O Batista se recusava a identificar-se com o Messias, e também com certos personagens do passado, cuja vinda era esperada para o fim dos tempos. Nada de confundi-lo com Elias, apesar das semelhanças entre ambos, nem com algum dos antigos profetas.
Recorrendo a um texto do profeta Isaías, João encontrou uma definição adequada para a sua identidade e missão. Ele era, pura e simplesmente, uma voz que clama, convocando todo o povo de Israel para se preparar para a chegada do Senhor.
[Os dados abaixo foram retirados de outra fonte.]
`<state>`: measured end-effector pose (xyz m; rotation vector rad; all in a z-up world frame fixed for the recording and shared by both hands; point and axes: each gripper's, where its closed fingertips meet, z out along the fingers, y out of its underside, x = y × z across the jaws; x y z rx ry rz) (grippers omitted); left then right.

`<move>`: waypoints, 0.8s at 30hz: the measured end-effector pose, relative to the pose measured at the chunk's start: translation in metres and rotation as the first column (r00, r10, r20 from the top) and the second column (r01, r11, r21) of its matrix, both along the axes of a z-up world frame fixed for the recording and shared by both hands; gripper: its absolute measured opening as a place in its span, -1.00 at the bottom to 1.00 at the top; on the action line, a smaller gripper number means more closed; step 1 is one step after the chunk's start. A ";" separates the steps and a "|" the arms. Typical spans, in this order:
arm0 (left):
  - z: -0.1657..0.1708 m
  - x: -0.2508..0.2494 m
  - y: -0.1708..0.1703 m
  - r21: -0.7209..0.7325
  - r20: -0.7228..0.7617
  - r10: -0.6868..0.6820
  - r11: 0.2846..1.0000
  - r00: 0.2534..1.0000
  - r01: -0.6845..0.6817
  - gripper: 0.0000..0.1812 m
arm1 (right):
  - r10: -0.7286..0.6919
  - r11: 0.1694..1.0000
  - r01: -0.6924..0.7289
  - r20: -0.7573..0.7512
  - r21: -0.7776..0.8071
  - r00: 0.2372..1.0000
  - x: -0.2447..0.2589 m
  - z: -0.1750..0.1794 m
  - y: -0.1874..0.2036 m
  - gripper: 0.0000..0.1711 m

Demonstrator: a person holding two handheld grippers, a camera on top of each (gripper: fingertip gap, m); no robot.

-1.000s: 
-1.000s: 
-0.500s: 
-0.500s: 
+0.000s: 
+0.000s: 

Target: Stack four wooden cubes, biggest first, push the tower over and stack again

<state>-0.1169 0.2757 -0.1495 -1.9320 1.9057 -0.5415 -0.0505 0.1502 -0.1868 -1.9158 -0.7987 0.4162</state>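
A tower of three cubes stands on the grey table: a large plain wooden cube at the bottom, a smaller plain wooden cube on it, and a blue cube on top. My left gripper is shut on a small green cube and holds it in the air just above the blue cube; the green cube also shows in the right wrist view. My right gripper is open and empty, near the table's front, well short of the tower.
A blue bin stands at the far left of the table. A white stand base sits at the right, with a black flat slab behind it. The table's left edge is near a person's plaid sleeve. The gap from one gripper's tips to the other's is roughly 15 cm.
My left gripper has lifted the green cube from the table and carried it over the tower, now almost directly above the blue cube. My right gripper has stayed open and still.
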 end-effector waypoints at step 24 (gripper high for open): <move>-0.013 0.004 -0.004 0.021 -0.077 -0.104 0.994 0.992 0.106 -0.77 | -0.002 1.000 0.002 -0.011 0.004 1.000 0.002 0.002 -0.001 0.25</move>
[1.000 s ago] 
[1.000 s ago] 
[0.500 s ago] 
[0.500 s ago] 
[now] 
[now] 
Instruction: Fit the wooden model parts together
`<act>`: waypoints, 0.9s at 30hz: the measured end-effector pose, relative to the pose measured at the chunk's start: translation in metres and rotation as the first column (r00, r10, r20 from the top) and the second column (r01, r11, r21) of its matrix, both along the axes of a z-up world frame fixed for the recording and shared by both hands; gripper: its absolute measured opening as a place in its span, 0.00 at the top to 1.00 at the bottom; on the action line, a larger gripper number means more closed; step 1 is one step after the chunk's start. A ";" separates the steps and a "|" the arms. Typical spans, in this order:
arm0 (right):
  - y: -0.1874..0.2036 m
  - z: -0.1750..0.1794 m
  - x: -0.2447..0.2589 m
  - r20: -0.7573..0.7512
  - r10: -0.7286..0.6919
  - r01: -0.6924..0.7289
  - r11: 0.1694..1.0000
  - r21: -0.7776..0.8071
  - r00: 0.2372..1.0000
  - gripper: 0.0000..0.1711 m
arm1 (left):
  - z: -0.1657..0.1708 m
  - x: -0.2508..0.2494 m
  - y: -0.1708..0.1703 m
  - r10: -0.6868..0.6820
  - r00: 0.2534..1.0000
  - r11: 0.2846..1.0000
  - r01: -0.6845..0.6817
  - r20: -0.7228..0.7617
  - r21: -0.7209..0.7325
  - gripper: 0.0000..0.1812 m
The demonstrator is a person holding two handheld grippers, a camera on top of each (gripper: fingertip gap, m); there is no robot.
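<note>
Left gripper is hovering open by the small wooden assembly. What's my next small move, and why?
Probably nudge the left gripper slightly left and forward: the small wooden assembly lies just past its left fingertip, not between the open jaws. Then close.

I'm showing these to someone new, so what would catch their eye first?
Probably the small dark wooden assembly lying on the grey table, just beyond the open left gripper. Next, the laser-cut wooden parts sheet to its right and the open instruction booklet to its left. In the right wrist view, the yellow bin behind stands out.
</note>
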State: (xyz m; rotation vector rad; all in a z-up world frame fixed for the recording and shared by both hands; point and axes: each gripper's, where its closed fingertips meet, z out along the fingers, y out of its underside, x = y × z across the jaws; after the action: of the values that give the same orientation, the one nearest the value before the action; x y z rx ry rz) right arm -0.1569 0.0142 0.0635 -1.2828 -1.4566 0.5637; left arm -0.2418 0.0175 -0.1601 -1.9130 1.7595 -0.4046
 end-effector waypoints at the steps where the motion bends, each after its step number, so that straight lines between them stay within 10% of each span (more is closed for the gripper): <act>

Entretanto, o Messias prenunciado pelo Batista já estava no meio do povo, embora ainda não tivesse sido reconhecido. Ele existia antes de João, e já o ultrapassara. Mister se fazia reconhecê-lo e acolhê-lo, para não tornar vã a graça de Deus.
O Precursor tinha consciência de já ter concluído a sua missão. Tendo chegado aquele que é maior do que ele, de quem "não é digno de desatar as correias das sandálias", nada mais lhe restava a fazer. Sua voz podia calar-se, pois o que proclamava já se tinha realizado.
Oração
Espírito que nos faz ser humildes, ensina-me a seguir o exemplo de João Batista que soube compreender, devidamente, o sentido de sua missão de servidor do Messias.
Pe. Jaldemir Vitório – Jesuíta, Doutor em Exegese Bíblica.